Erwilian manages to translate the familiar into something entirely novel on this subliminal album. You think that you are enjoying some wonderful Celtic/folk music when suddenly you realize that these soothing, beautiful songs are all prayers, hymns, and inspirational devotions of various sorts.
The opening number is a two-part piece segueing into the next cut. Adoramus is a prayer written in the style somewhere between the Renaissance and the Baroque period. The recorders are so clear and bright that they wholehearted represent the hallowed sound of a high-register pipe organ. The tune transitions into St.Brendan’s, a well-known entreaty from decades ago. The prayer is dedicated to the Patron Saint of Travelers and we ask his blessing as we set out on this musical pilgrimage.
Follower is reminiscent of some of Kevin Wood’s sacred music. The strength of the resounding flute or recorder as voice and the accompanying guitar is quite beautiful. It is a tune of supplication and an appeal for a blessing. Surely it will be granted.
The interplay of harp and cello on Átta Fossar was breathtaking. The cello, by Kathy Spampinato, flowed like ice growing over water as the harp fairly sparkled in the distance. The title, translated from Icelandic, means “Eight Waterfalls’. What splendid images it conjures to the mind’s eye. This was one of my favorites on the album. It was if I was watching a great waterfall, the water billowing like a cloud over the edge of a towering precipice, but everything was in total silence.
Of all the songs on Light from Darkness, Ex Tenebris, or Out of Darkness representing the title tune, has a more classical feel, especially in the intro.
Although the song speaks of darkness, it is a metaphor, I think, for ignorance. It is not so much as a celebratory breakthrough, but more of an understanding that a change has taken place, perhaps a realization.

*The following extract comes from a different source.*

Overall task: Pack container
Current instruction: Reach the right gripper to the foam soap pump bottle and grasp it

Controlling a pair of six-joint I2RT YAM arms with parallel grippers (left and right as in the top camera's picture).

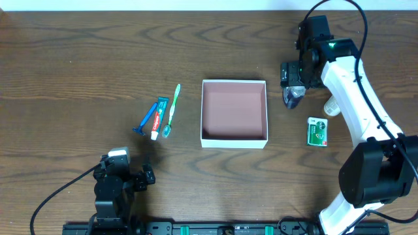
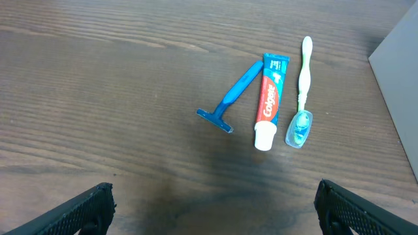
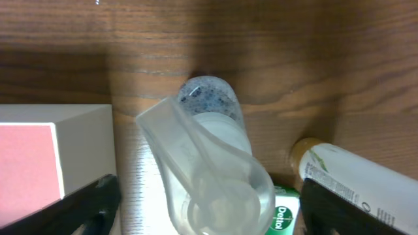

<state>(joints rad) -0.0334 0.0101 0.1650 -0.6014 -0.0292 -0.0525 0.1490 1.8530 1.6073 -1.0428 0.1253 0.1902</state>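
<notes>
The container point(image 1: 234, 139) is a square white-walled box with a pink inside, standing open at the table's middle; its white wall shows in the right wrist view point(image 3: 88, 147). My right gripper point(image 1: 291, 90) is open just right of the box. Its fingers point(image 3: 206, 199) straddle a clear plastic bottle point(image 3: 212, 140) with a speckled end, lying on the table, without closing on it. My left gripper point(image 1: 139, 178) is open and empty near the front left edge, and the left wrist view shows its fingers point(image 2: 215, 202) apart over bare wood.
A blue razor point(image 2: 230, 98), a Colgate toothpaste tube point(image 2: 269, 101) and a green-white toothbrush point(image 2: 302, 88) lie side by side left of the box. A white bottle point(image 1: 332, 106) and a green Dettol soap box point(image 1: 317, 131) lie right of the right gripper.
</notes>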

Strong melody and light percussion make for a remarkable tune.
Bill Bowser’s artful guitar playing is prominent in the hymn Gehālgian. It is obvious that it is taken from a well-known hymn called, “Holy, Holy, Holy” but the style is very reverent with the addition of hammered dulcimer giving it an “old timey” feel. I could imagine the bowed heads, the simplicity of the altar and the raggedy line of chairs and stools in the chapel, reminding me of Mathew 18:20, “For where two or three gather in my name, I am with them.”
The music box tune Vespers surprised me. The idea of vespers to me is an almost silent, impassioned entreaty, but there is a lightness of heart here, as if offered by a child’s heart and it makes it all the more humbling.
I know a lot of labor went into the making of this work. The compositions are complex, yet have a hand-wrought feel and the production values are first rate. I’m betting more paper and pencil were used on this than a Mac-Book. I have to say I enjoyed every song on this album. Erwilian’s strength of faith and creative powers blend rather well on an album of not only beautiful songs, but also music with a purpose. Highly recommended.